I would sell $Q$ "lots" of to $F^A(t,T)$ hedge the dynamics of the hedge.

However, I'm unclear how much to hedge for the FX. Indeed, my FX exposure at time $t$ is $F^A(t,T) - K$, which can vary very much from $F^A(t-1,T) - K$ and hence results in an hedge completely off. So, what should be the amount to hedge in FX? I thought about $\mathbb{E}[ F^A(t,T) - K | \mathcal{F_{t-1}}]$ but my backtest doesn't give me good results at all.

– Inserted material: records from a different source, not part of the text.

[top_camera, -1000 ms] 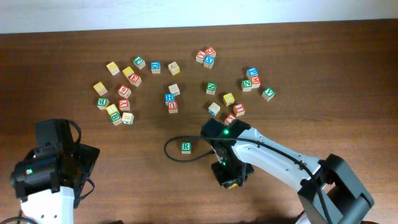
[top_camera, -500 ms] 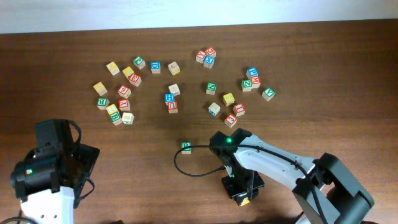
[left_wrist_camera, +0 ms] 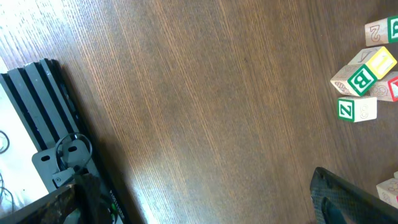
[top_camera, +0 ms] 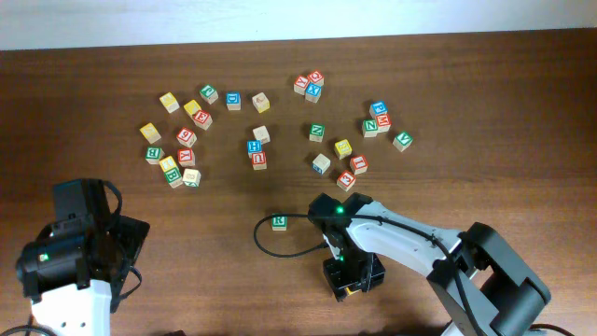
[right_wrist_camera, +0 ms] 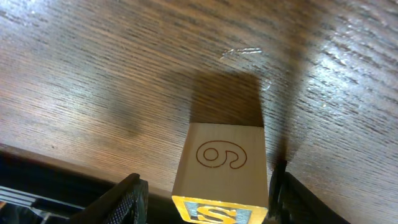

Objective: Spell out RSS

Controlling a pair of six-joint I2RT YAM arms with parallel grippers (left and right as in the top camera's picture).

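Observation:
The green-bordered R cube [top_camera: 279, 221] sits alone on the wooden table [top_camera: 187, 233] in front of the scattered cubes. To its lower right, my right gripper [top_camera: 349, 282] points down over a yellow S cube [right_wrist_camera: 222, 177], which rests on the table with a "6" on its side. The right gripper [right_wrist_camera: 205, 196] is open: its left finger [right_wrist_camera: 129, 194] stands clear of the cube and its right finger [right_wrist_camera: 283, 186] is close beside it. A sliver of that cube [top_camera: 347, 292] shows overhead. My left gripper [left_wrist_camera: 205, 208] is open and empty at the near left.
Several letter cubes lie in clusters across the far half, among them yellow ones [top_camera: 169, 102] [top_camera: 343, 147] with letters too small to read. A black cable [top_camera: 266, 245] loops just below the R cube. The left arm's base [top_camera: 79, 252] fills the near-left corner.
My right gripper carried the S cube toward the near edge, then shifted slightly left, and its jaws have spread away from the cube. The left arm and the R cube have not moved.

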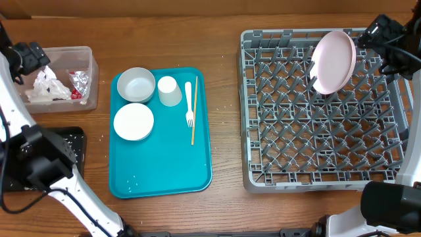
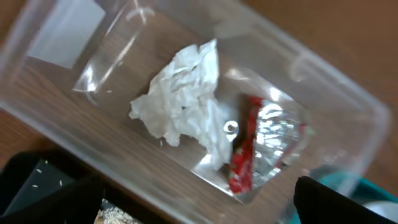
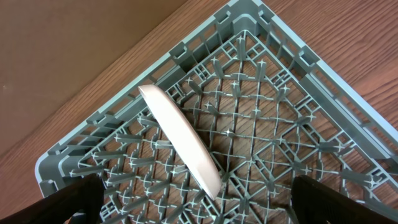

Is there a common way of hedging this king of "spread" exposure?

Answer 1

You have already agreed to pay $QK$ EUR at $T$ to receive $Q$ units of A. If you sell $Q$ lots of $F^A(t,T)$ then you will receive $Q F^A(t,T)$ EUR and deliver $Q$ units of A. The combined flow is now just in EUR: at $T$ you receive a net of $Q(F^A(t,T)-K)$ EUR. You can hedge that by selling $Q(F^A(t,T)-K)$ of $F^{FX}(t,T).$ Then with both hedges, the net flow is just you receive $Q(F^A(t,T)-K)F^{FX}(t,T)$ USD at $T$.

You are confusing yourself by trying to calculate the FX hedge without assuming the asset hedge is in place. Indeed, if you didn't hedge the asset move but did hedge the FX move, the FX hedge has to be rebalanced every time the asset price moves, which is what you are seeing.